Mısır'daki askerî darbe, Mısır halkının iradesini askıya alan antidemokratik, insan haklarına aykırı bir hareket, millî iradenin alenen gasbedilmesi. Darbelerin getirdiği sıkıntıyı en iyi milletimizi bilir. Bundan dolayı, Allah'a şükür, milletimizin, en azından kahir ekseriyetinin sadece darbelere karşı bir doğal refleksi vardır.

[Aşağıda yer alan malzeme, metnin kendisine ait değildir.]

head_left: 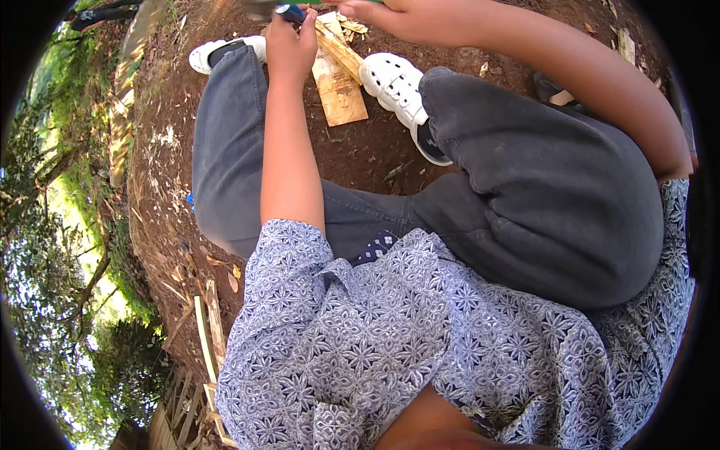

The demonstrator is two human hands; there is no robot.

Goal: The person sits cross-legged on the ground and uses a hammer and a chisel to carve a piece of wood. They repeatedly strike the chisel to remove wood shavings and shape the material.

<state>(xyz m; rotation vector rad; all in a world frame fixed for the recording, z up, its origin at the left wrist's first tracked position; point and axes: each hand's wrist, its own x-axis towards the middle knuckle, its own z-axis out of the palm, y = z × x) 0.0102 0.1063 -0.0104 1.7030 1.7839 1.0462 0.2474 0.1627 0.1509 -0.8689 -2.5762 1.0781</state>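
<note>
My left hand (292,43) is closed round a tool with a dark blue handle (289,13) near the upper edge; its working end cannot be made out. My right hand (386,19) reaches in from the right, closed on a tool with a green handle (327,6), mostly cut off by the picture's edge. A blurred grey shape shows just left of the blue handle. Beside my left hand a narrow wooden stick (341,54) slants down to my white shoe. Under it a flat wooden board (339,94) lies on the ground.
White clogs (394,82) are on my feet, either side of the wood. Wood chips (352,28) lie beyond the board on brown soil (352,161). Long wooden strips (204,337) lie at the lower left. Green bushes (67,187) stand along the left.
</note>
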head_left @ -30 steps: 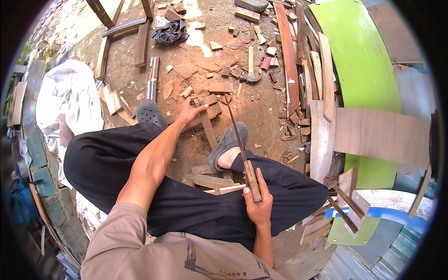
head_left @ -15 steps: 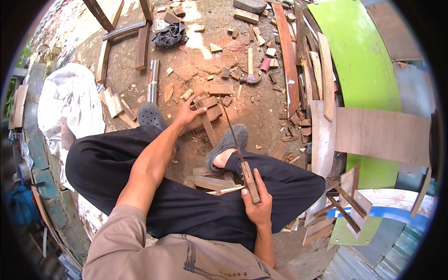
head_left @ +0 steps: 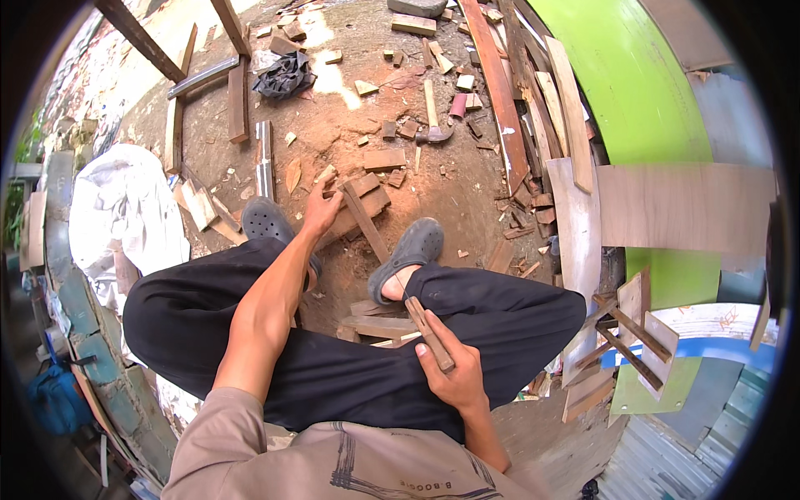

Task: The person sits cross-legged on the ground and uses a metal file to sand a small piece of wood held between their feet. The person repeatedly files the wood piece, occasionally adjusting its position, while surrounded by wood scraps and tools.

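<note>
My right hand is closed around the wooden handle of a thin-bladed tool that looks like a saw. Only a short dark piece of its blade shows, beside my right shoe. My left hand reaches forward with thumb and forefinger apart, close to the upper end of a narrow brown wood strip. That strip slants across thicker wood blocks, its lower end against my grey clog. Near my left fingertips lies a small pale wood piece.
A claw hammer and a reddish cylinder lie ahead among offcuts. Long boards and a green panel line the right. White cloth lies left; a black plastic bag sits farther off. Wood scraps lie between my legs.
My left thumb has shifted left off the wood strip. The tool's handle has moved left and slightly down, and much less of its blade shows. The whole view has shifted slightly.
</note>
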Motion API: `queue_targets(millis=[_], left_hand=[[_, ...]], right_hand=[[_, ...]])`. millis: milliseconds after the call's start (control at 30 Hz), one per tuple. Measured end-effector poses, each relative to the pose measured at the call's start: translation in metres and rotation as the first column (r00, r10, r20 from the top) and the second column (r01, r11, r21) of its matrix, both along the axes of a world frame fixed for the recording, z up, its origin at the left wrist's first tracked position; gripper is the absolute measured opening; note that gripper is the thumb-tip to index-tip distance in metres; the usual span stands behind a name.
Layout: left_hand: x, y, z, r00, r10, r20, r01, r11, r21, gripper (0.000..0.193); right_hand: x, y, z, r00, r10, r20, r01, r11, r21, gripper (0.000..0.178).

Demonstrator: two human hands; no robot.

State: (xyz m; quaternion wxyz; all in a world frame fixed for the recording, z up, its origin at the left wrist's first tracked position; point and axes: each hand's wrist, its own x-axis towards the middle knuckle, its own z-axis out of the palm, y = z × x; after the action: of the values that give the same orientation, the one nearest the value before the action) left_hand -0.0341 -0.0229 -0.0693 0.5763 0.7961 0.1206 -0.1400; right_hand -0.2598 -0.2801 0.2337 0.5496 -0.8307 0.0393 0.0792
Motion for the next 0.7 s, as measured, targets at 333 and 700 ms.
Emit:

Darbeyi desteklemek hiçbir partiye bir şey kazandırmayacağı gibi, bu hâlde milletin şamarını da, ebediyen izleri silinmemek üzere yiyecektir.
Değerli milletvekilleri, darbe ne kadar tehlikeli ne kadar riskli ise toplum hayatı açısından, her an darbe yapılacakmış, her an Türkiye bir darbe tehlikesi altındaymış gibi bir hava yaratmak, bir söylem içine girmek de bir o kadar tehlikelidir, Hükûmetin öz güven eksikliğine delalettir. Bu korkunun milletin yüreğine yerleştirilmesi gibi zararlı neticeleri ortaya çıkaracaktır.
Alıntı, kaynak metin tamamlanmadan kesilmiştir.